Report the count of lines holding "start" in the records, with no other words.

[Recorded data]
= Beginning of Section =

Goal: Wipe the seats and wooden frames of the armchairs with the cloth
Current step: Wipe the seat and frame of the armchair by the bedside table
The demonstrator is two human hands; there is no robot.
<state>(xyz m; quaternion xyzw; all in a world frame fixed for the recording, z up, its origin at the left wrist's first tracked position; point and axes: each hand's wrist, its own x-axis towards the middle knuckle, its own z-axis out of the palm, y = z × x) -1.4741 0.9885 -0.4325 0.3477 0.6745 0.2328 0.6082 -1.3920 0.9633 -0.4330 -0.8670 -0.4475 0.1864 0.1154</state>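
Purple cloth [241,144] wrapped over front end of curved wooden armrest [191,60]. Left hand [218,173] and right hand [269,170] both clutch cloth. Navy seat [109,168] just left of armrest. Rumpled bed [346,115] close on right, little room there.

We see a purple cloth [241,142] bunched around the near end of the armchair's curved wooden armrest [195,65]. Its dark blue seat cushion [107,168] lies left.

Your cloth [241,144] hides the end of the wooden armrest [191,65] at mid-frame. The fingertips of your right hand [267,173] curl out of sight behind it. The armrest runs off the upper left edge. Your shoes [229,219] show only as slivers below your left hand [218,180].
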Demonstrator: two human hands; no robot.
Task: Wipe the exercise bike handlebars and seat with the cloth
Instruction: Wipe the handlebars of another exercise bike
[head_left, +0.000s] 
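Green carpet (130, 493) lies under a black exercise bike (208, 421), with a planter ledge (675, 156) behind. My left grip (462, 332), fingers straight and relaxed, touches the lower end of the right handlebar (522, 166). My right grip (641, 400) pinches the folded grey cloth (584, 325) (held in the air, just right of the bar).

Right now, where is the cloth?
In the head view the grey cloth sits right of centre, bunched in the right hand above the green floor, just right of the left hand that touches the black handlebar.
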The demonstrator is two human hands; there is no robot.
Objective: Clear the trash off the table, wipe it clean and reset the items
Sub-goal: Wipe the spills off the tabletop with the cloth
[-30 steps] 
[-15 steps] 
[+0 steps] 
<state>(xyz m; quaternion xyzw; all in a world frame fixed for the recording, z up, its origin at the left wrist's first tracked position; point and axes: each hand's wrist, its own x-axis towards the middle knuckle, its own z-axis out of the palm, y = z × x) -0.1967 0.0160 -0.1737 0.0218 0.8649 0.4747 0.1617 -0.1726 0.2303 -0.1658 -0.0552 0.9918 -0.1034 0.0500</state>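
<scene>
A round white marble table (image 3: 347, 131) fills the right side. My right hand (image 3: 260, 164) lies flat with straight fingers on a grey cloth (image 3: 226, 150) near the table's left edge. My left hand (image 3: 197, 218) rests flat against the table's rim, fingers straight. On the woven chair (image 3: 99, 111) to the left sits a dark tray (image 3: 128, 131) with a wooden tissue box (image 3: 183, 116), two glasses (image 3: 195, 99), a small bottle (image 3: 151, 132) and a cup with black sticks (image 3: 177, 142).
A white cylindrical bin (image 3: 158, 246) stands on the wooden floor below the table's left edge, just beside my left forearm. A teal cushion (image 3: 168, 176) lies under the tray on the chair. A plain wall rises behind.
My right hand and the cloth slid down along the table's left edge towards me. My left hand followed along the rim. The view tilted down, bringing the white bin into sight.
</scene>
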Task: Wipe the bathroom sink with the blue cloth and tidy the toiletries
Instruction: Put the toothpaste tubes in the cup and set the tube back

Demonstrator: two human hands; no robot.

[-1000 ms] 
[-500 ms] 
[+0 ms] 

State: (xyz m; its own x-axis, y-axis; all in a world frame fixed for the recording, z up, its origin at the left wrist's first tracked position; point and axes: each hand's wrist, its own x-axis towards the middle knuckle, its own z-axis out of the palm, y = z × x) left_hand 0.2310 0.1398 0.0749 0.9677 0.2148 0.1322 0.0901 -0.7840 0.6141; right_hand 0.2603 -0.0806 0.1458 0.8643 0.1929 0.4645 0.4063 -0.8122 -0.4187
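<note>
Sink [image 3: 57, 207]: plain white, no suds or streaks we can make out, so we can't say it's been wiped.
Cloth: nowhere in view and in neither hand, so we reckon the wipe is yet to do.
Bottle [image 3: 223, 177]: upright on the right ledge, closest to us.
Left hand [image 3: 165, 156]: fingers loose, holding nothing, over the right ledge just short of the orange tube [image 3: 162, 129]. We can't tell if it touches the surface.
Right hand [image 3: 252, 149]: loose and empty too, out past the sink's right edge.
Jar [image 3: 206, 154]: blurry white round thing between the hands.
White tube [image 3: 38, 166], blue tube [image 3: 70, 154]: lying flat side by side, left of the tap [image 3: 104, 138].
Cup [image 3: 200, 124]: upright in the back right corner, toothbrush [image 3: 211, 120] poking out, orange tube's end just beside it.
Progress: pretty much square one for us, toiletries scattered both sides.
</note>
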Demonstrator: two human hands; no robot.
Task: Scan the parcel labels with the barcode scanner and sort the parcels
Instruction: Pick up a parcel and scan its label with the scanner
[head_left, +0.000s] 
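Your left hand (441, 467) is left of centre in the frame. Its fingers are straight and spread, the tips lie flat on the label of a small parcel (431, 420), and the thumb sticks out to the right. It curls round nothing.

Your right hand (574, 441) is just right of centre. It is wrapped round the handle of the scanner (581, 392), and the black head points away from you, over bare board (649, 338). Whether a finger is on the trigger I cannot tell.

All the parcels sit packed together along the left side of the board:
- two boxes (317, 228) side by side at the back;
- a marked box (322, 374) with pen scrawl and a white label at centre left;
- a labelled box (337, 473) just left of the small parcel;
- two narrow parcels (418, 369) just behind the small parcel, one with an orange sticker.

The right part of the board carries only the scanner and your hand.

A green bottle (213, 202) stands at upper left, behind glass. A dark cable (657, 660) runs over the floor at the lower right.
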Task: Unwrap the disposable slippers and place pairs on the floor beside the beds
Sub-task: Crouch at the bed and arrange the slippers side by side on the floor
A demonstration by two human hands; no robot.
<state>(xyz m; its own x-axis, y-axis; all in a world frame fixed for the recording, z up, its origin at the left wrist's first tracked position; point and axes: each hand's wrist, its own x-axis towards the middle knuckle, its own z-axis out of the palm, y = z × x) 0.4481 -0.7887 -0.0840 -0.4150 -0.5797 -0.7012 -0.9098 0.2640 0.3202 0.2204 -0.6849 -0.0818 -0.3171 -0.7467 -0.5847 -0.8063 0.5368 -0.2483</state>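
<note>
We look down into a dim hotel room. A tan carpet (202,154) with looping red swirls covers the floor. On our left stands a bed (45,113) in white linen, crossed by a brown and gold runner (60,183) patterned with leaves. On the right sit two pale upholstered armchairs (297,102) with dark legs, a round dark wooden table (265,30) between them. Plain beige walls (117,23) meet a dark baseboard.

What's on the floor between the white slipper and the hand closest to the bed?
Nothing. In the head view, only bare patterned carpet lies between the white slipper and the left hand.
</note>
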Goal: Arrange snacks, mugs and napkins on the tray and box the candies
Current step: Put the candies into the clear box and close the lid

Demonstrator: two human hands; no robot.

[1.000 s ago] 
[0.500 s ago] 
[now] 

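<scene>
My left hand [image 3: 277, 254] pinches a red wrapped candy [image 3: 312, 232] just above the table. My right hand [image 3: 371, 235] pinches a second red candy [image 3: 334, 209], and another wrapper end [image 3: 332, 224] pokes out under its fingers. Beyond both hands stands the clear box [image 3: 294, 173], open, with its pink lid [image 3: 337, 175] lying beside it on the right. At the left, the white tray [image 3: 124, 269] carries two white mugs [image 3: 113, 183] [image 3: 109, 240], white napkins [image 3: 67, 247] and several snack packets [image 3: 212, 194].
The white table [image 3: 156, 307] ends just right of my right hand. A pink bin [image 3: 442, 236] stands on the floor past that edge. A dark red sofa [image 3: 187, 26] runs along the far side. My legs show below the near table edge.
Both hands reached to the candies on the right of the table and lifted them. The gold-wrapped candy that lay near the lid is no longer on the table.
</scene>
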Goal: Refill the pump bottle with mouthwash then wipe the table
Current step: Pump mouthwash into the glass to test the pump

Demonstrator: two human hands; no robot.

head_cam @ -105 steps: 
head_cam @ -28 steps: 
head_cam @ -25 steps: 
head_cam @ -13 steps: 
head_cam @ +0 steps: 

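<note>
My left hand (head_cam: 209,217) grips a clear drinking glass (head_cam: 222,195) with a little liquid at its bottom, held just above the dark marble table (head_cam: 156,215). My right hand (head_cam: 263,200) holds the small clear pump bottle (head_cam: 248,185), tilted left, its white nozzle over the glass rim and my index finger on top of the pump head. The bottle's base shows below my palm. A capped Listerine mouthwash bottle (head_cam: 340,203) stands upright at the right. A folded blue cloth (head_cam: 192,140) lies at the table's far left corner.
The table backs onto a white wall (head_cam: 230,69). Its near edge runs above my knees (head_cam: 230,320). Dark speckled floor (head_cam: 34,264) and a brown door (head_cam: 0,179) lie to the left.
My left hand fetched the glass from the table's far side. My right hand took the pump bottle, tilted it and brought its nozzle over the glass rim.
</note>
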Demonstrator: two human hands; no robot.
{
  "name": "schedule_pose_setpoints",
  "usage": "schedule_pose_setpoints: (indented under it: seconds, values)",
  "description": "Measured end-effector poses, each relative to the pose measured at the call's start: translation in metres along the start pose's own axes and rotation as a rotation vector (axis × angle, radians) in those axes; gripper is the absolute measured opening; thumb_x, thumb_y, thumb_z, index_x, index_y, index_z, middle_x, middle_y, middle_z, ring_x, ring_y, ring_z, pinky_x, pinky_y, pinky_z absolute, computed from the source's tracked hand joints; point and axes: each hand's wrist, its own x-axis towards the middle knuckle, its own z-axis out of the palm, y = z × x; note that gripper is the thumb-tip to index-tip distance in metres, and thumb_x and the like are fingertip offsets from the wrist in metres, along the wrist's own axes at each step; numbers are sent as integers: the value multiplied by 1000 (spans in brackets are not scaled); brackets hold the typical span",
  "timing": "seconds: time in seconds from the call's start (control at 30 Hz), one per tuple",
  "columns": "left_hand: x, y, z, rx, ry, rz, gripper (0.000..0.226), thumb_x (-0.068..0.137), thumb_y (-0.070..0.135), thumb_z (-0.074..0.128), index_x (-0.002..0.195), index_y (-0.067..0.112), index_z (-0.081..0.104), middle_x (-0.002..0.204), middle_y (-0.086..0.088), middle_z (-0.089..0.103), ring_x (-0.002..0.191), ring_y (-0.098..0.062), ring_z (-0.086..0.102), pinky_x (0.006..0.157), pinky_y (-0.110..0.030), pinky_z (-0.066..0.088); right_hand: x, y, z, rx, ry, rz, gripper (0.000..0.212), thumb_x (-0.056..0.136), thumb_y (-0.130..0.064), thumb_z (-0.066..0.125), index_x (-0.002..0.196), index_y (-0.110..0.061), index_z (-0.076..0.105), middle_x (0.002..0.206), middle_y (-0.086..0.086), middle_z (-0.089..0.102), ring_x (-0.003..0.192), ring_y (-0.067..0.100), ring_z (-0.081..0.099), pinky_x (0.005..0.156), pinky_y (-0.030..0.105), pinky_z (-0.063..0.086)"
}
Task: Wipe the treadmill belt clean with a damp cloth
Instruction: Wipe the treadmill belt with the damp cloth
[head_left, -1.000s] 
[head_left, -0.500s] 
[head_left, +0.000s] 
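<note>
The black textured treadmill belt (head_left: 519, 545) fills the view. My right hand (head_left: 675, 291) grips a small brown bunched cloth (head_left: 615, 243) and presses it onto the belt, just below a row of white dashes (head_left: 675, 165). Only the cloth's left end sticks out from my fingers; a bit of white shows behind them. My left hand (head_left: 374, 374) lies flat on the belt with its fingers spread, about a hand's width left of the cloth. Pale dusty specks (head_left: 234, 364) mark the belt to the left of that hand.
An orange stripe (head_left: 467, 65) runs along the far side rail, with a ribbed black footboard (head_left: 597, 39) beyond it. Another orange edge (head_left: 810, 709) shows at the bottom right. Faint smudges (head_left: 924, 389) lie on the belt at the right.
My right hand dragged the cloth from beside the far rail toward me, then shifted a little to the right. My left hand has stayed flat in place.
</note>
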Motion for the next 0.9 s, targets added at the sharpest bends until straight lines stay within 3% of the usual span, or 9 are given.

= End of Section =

SOLUTION FOR THIS TASK:
2